Your task
From the records below, output exactly the lines running from the line containing "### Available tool" through the line containing "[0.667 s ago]", and no others.

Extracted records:
--- START ---
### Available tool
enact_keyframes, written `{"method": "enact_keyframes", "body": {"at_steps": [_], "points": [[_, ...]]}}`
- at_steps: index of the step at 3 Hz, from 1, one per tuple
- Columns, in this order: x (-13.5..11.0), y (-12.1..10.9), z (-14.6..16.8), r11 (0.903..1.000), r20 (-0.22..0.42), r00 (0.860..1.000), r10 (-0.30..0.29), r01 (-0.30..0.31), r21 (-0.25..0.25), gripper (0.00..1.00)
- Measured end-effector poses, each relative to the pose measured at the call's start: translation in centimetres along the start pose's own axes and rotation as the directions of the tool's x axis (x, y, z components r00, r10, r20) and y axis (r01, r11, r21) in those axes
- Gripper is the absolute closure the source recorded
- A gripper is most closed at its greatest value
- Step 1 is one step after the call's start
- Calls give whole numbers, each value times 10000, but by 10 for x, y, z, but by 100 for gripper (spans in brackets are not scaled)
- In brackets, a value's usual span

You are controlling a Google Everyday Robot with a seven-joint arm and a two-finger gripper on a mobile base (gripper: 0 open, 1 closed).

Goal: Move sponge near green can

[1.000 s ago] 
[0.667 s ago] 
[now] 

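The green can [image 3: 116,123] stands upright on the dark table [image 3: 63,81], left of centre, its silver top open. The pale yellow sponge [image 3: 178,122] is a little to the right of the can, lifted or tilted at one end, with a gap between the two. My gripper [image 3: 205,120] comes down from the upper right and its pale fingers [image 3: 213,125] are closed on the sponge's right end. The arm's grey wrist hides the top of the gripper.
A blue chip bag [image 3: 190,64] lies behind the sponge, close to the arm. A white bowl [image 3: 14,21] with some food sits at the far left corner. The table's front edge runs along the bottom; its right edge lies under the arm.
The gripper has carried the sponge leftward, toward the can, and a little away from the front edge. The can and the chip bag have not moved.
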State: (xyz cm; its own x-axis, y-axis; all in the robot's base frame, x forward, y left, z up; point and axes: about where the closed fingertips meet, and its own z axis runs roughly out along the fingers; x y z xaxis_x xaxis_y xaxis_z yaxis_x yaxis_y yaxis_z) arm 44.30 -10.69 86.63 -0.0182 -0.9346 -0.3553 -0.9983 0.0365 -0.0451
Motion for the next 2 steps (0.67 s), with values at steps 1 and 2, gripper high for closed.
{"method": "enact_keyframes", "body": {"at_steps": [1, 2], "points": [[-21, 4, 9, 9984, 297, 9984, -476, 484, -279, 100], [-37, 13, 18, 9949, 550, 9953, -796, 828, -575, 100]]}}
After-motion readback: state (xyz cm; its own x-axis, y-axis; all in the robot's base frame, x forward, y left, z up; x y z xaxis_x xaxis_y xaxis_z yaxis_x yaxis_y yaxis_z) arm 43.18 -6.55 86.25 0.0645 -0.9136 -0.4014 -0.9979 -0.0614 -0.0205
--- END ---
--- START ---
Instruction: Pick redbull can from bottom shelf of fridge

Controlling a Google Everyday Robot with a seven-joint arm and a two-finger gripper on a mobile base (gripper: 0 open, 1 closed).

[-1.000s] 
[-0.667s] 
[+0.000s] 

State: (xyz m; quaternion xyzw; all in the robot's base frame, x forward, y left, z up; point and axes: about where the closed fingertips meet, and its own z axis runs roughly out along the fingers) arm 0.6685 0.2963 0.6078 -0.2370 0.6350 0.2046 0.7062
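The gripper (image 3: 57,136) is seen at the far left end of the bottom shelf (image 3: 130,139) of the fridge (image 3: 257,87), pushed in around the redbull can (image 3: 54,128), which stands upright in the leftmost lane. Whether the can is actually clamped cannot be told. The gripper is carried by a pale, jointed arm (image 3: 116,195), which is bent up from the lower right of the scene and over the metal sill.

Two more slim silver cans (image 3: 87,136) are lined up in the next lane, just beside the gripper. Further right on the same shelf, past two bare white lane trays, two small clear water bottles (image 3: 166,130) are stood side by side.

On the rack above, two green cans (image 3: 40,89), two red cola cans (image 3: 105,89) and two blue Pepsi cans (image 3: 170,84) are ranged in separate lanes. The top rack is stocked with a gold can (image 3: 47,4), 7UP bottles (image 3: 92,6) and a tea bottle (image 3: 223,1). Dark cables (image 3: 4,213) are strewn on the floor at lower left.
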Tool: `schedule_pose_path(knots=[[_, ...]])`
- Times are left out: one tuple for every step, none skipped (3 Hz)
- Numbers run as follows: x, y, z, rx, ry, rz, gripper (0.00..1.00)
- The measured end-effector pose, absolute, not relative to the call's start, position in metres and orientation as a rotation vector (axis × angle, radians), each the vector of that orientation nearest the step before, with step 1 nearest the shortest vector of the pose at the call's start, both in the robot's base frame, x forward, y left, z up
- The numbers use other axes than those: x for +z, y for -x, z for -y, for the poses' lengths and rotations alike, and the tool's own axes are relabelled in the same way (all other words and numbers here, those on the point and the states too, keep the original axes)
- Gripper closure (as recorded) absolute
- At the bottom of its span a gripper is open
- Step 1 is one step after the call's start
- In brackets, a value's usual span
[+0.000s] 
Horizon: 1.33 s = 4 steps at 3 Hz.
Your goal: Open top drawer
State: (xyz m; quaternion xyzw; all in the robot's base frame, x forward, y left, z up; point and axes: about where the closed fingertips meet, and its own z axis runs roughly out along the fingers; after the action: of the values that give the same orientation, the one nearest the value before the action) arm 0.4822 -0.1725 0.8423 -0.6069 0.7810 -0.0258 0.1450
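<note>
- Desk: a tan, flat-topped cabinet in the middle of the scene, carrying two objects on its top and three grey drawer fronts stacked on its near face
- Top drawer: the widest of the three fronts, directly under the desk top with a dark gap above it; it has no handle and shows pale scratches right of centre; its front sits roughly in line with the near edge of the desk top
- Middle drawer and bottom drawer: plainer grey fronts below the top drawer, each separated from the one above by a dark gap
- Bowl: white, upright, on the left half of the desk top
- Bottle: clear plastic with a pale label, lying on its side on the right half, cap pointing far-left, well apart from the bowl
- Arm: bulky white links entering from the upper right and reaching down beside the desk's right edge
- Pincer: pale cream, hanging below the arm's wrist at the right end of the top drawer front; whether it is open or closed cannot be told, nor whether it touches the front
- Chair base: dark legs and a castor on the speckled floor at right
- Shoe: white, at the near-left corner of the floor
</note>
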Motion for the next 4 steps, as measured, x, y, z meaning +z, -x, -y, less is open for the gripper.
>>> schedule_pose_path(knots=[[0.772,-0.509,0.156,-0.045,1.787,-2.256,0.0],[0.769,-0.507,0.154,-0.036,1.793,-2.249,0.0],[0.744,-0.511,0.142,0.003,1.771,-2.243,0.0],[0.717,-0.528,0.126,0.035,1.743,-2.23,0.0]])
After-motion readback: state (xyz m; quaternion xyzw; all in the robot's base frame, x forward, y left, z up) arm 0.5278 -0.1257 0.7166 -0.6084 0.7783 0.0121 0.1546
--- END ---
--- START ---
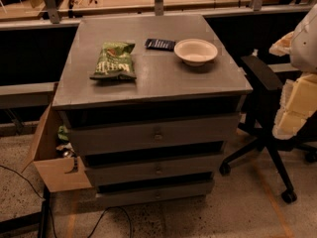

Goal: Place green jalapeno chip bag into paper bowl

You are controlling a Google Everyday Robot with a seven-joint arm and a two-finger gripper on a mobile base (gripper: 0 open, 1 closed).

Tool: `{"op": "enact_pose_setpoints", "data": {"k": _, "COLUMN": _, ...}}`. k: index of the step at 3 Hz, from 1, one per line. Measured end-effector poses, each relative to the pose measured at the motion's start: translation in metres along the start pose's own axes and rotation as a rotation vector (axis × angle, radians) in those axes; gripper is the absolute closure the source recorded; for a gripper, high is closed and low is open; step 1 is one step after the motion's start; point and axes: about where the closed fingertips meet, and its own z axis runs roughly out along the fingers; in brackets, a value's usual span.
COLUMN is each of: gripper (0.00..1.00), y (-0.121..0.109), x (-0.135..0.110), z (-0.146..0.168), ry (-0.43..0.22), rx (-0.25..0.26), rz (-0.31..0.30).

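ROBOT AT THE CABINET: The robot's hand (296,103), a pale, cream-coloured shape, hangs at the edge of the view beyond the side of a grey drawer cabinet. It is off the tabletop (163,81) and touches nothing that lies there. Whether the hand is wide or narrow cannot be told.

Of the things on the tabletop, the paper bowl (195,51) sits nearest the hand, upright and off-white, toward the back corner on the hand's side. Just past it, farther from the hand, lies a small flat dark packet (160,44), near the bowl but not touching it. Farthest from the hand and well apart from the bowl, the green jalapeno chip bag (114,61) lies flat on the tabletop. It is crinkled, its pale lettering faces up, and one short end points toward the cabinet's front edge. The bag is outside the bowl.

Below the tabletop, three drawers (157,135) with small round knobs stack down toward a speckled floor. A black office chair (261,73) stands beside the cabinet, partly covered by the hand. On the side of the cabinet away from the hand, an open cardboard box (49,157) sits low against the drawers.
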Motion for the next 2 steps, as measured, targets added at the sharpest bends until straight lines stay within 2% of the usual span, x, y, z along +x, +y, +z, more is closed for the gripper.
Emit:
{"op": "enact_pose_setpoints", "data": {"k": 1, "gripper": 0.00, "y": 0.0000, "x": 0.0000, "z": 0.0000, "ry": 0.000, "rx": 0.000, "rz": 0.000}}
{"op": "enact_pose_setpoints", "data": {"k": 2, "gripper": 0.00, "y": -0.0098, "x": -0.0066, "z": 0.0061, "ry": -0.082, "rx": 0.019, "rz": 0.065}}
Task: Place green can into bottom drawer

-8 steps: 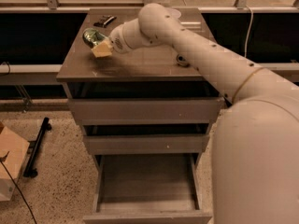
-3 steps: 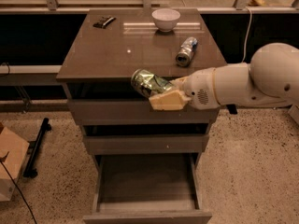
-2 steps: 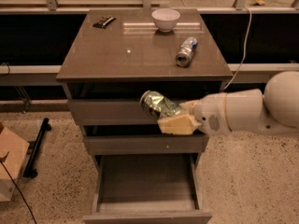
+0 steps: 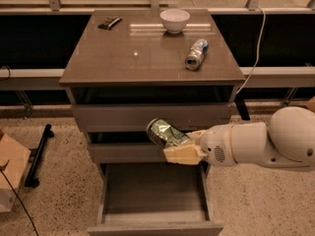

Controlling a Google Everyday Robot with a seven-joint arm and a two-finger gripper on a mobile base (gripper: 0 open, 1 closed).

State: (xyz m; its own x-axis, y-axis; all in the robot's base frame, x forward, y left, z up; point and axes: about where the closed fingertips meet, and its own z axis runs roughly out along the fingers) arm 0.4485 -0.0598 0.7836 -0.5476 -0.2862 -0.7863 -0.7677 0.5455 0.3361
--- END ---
Result of this task
### Available tool
enact_keyframes, written `{"method": "enact_keyframes", "body": {"at_steps": [_], "points": [[_, ...]]}}`
- at_steps: index of the step at 3 Hz, from 1, one per tuple
- Columns, in this order: x (-13.5..11.0), y (-12.1..10.9), z (-14.6..16.8), r11 (0.903..1.000), r20 (-0.22..0.42), r00 (0.860..1.000), r10 (-0.30..0.29), r01 (-0.30..0.31), r21 (-0.25..0.25), gripper (0.00..1.00)
- Measured end-effector poses, each relative to the pose measured at the call's start: translation in centimetres along the start pose's own axes and rotation as the directions of the tool's x axis (x, y, z components r00, r10, r20) and y axis (r01, r11, r21) in those axes
- Gripper is the absolute closure the source recorded
- A gripper is most closed at its greatest value
- Step 1 is one step after the call's start
- Calls give whole numbers, each value times 10000, but by 10 for x, y, z, but by 100 for gripper (spans in brackets are not scaled)
- In brackets, a value's usual span

You are controlling a Google Everyday Robot with a seven-joint arm and a two-finger gripper on a mobile base (gripper: 0 open, 1 closed).

Goal: Move sponge near green can

[1.000 s ago] 
[0.667 s ago] 

That's the full output for the exercise.